D’autre part, à supposer que nous dussions à nouveau reporter les échéances électorales, nous serions vraisemblablement la seule grande démocratie à ne pas être en mesure de maintenir son propre fonctionnement, face à la pandémie.

Il n’est pas acceptable que, sur la durée, un virus, aussi dangereux soit-il, menace la vie même d’une démocratie. Ce qui vaut lorsque la crise survient ne saurait valoir lorsqu’elle perdure. Des mesures peuvent être prises pour garantir non seulement l’effectivité et la sécurité du vote, les jours du scrutin, mais aussi le bon déroulement de la campagne électorale. Des missions et des réflexions ont d’ailleurs été conduites pour aménager les modalités de participation au vote, mais tout a été écarté par l’Exécutif. Ce quitte ou double est-il une preuve supplémentaire de l’incapacité à anticiper ?

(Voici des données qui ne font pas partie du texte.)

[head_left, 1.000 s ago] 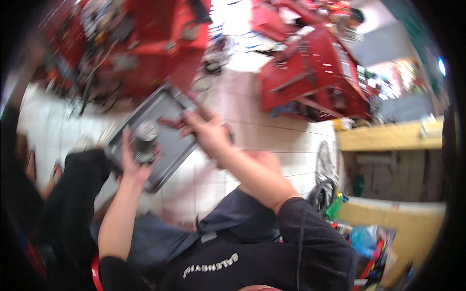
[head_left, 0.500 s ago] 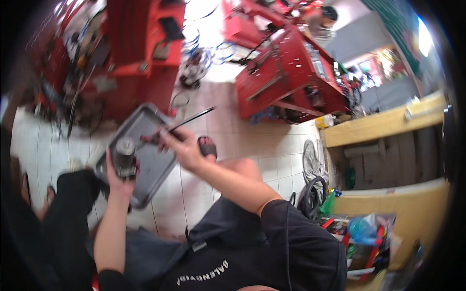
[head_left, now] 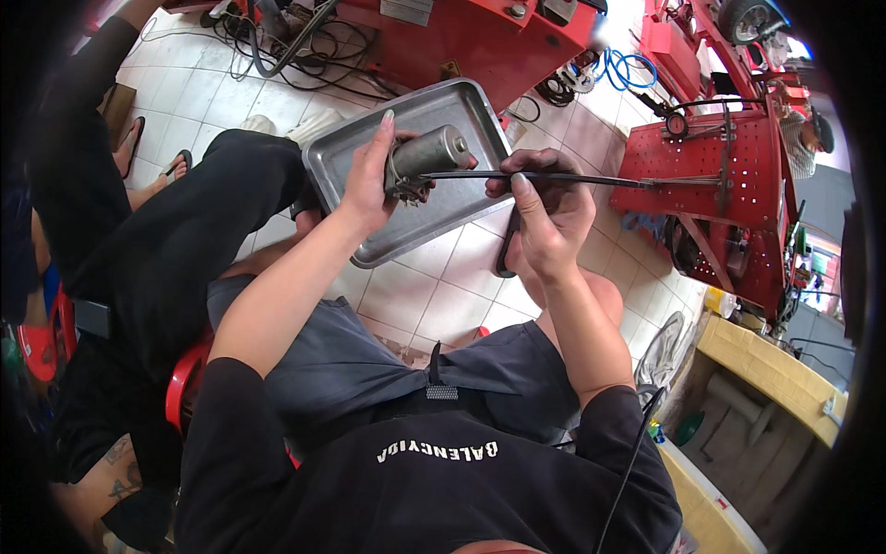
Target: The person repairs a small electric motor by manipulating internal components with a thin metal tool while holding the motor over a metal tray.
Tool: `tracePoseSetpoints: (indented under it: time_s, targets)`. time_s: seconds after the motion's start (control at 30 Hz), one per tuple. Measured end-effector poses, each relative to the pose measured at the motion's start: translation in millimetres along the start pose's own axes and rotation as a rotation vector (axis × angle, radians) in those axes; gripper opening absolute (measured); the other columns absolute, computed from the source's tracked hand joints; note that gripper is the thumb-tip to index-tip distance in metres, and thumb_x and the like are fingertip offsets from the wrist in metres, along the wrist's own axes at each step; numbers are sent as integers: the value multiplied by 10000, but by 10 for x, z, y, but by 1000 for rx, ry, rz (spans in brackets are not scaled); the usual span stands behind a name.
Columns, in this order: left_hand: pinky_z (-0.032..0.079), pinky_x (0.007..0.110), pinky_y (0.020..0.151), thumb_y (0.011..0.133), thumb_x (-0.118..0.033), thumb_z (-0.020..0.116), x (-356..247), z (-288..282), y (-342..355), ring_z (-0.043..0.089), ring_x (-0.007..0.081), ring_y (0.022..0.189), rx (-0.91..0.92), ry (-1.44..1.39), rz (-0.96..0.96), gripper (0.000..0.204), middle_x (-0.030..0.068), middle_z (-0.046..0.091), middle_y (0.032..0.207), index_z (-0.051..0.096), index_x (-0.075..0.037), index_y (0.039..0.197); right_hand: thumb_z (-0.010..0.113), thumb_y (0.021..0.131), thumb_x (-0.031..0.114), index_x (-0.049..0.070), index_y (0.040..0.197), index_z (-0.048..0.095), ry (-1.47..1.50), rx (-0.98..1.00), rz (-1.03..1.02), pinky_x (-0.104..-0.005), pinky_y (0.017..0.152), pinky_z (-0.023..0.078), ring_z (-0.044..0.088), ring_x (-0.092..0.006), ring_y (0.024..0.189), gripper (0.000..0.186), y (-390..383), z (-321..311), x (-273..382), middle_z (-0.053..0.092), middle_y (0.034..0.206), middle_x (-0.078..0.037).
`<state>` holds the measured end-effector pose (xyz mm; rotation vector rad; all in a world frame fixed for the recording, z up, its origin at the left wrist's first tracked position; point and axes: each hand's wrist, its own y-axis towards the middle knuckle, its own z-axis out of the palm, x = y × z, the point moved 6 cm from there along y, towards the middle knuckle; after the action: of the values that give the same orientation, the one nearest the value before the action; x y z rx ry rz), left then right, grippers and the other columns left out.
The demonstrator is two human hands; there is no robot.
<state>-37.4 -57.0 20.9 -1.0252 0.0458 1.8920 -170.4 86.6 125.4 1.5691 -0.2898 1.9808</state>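
In my left hand (head_left: 371,185) is a grey metal cylindrical part (head_left: 426,155), tilted, with a small knob on its far end and uneven fittings at its base. The fingers wrap round that base. My right hand (head_left: 551,217) pinches a long thin black rod (head_left: 604,179) between thumb and fingers, its fingertips darkened with grime. The rod lies almost level, and its left end overlaps the lower part of the cylinder; whether they touch I cannot tell. Under both lies a grey metal tray (head_left: 420,229) with a raised rim.
A person in black trousers (head_left: 175,198) sits close on my left, near a red plastic stool (head_left: 186,379). Beyond the tray stands a red machine (head_left: 480,42) with black cables. At the right are a red perforated cabinet (head_left: 711,171) and a yellowish bench edge (head_left: 775,374).
The view has swung left, bringing the tray toward the middle. The cylinder has tipped from upright to slanted. The rod has turned nearly level, and its left end now overlaps the cylinder.
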Motion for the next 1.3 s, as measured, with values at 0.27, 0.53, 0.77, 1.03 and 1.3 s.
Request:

Arguer de la crise sanitaire pour reporter ces échéances électorales ne saurait donc pas être autre chose qu’un prétexte pour éviter des élections qui risquent de ne pas favoriser la majorité actuelle. D’autant plus si cette dernière souhaite maintenir son projet de réforme constitutionnelle, soumise à référendum à l’automne : comment pourrait-on envisager de voter sur une telle réforme en septembre ou octobre, alors que l’on a préféré reporter des élections locales en juin ?

Sur le plan politique, l’équilibre est intenable. Gageons que sur le plan du droit, un nouveau report ne serait pas davantage acceptable.